Build-A-Bear has also embarked on a cost-saving strategy by closing stores, as it expects to close 22 stores this year, in addition to refreshing other stores. The company currently has about 400 stores in both the U.S. and internationally.
It's also changing its revenue mix to higher margin products, Wissink noted. One thing the company has going for it is that the brand is well known, and Build-A-Bear is looking to capitalize on that, further licensing the brand into other products. It has already done so in arts and crafts, videos and sleepwear. Those partnerships account for 20-30% of overall sales, Wissink wrote. Another area where the company is looking to grow is by opening international stores through franchising.
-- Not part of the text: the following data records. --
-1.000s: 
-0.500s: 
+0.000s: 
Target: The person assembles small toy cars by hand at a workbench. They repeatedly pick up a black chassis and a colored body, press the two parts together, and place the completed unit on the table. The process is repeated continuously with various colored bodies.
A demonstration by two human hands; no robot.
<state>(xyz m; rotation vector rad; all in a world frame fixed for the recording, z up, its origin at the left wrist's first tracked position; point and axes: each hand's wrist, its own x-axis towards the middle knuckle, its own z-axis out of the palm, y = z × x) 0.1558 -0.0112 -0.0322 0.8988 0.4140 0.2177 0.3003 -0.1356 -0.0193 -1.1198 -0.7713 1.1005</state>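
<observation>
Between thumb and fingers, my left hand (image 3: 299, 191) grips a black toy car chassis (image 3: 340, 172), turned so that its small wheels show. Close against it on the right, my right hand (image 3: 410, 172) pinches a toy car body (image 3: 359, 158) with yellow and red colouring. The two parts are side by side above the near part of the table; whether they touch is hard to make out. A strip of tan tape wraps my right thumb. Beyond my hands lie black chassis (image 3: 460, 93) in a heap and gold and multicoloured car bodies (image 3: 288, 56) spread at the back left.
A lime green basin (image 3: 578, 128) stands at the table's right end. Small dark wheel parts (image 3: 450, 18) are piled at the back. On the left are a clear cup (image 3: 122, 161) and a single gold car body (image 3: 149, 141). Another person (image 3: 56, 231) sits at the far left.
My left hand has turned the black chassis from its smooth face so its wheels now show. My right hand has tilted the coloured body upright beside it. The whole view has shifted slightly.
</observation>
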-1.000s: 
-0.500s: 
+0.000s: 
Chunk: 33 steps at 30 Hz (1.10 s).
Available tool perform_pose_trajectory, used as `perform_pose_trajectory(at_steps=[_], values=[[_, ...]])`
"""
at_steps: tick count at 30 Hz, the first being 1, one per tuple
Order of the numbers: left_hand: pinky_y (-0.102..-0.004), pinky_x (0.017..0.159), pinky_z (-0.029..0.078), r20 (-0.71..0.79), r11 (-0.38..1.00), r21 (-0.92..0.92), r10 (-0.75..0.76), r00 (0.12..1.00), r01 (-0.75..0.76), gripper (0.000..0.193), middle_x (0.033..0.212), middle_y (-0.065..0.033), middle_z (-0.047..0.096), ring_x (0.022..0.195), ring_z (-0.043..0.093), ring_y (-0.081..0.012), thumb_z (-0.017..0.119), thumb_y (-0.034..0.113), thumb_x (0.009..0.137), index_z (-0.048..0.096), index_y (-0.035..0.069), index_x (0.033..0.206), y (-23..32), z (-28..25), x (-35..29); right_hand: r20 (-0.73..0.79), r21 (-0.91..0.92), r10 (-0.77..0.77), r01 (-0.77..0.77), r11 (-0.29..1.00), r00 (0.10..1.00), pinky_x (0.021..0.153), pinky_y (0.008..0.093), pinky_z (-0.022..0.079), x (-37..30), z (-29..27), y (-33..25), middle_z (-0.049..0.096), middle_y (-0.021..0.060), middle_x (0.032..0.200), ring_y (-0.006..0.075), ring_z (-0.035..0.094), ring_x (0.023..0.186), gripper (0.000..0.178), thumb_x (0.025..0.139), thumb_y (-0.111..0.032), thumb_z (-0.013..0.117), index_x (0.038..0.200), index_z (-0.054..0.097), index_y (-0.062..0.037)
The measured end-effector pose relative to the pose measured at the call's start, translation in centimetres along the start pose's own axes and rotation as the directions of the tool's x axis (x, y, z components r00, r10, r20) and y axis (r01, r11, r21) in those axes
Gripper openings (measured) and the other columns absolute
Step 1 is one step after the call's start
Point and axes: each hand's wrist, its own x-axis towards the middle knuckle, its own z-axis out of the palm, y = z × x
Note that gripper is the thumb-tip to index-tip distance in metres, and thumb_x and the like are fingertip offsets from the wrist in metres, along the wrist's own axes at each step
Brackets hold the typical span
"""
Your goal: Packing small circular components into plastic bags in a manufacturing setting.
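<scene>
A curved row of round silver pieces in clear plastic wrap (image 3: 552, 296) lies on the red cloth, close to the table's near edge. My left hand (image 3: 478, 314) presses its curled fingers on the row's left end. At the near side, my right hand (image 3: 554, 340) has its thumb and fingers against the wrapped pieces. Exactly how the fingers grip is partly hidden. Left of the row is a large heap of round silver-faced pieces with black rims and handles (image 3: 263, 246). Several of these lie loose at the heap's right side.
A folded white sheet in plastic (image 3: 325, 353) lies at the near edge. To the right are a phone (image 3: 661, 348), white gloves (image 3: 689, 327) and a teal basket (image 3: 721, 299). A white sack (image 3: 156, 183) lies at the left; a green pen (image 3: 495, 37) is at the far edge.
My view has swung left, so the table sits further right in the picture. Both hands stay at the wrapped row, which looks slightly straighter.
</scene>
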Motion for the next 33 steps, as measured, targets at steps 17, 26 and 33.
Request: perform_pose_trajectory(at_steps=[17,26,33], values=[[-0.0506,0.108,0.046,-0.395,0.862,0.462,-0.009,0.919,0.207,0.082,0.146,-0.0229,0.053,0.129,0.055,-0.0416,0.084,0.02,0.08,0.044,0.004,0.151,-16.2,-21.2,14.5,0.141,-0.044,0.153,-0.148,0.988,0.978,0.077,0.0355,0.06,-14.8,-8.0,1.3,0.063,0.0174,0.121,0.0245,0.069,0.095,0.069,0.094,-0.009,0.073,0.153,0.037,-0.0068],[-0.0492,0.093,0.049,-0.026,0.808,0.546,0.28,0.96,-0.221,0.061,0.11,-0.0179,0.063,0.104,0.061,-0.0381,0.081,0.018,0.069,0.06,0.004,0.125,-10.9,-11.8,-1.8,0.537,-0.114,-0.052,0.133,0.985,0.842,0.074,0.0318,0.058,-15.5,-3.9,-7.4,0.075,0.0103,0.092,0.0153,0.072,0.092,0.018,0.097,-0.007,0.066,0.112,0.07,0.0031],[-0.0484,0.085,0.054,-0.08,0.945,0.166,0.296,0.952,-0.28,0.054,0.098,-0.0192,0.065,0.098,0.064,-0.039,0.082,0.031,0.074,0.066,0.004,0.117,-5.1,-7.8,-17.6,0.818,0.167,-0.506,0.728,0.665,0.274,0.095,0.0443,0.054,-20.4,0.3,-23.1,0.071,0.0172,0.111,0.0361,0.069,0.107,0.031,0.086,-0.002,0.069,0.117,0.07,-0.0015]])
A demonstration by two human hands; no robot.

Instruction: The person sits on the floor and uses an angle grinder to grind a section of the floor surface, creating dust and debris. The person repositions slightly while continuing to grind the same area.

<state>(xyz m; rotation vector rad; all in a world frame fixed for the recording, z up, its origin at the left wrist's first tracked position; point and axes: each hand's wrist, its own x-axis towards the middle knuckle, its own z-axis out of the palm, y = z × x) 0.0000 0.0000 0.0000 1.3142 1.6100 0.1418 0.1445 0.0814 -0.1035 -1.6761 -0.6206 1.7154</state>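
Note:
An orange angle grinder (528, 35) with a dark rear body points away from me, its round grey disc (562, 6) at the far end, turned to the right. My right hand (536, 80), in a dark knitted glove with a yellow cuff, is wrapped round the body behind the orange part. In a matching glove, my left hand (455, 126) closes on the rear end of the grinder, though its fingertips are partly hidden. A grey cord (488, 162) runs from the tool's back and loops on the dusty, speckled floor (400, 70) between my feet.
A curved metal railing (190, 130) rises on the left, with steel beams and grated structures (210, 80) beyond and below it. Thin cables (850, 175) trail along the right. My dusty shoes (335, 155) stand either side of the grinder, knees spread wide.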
"The company reiterated its long-term profitability targets and is focused on a combination of sales drivers and rationalizing expenses to yield operating margin expansion," the note said. "We see a mid-single digit rate in the next 2-3 years, implying $0.75+ in EPS."
First-quarter adjusted income more than doubled to $5.4 million, or 31 cents a share. However revenue fell 6% to $98 million in the quarter. "With these results, we now have five consecutive quarters of operating improvement and we look forward to continuing our progress through the balance of the year," Price John said in the May 1 earnings release.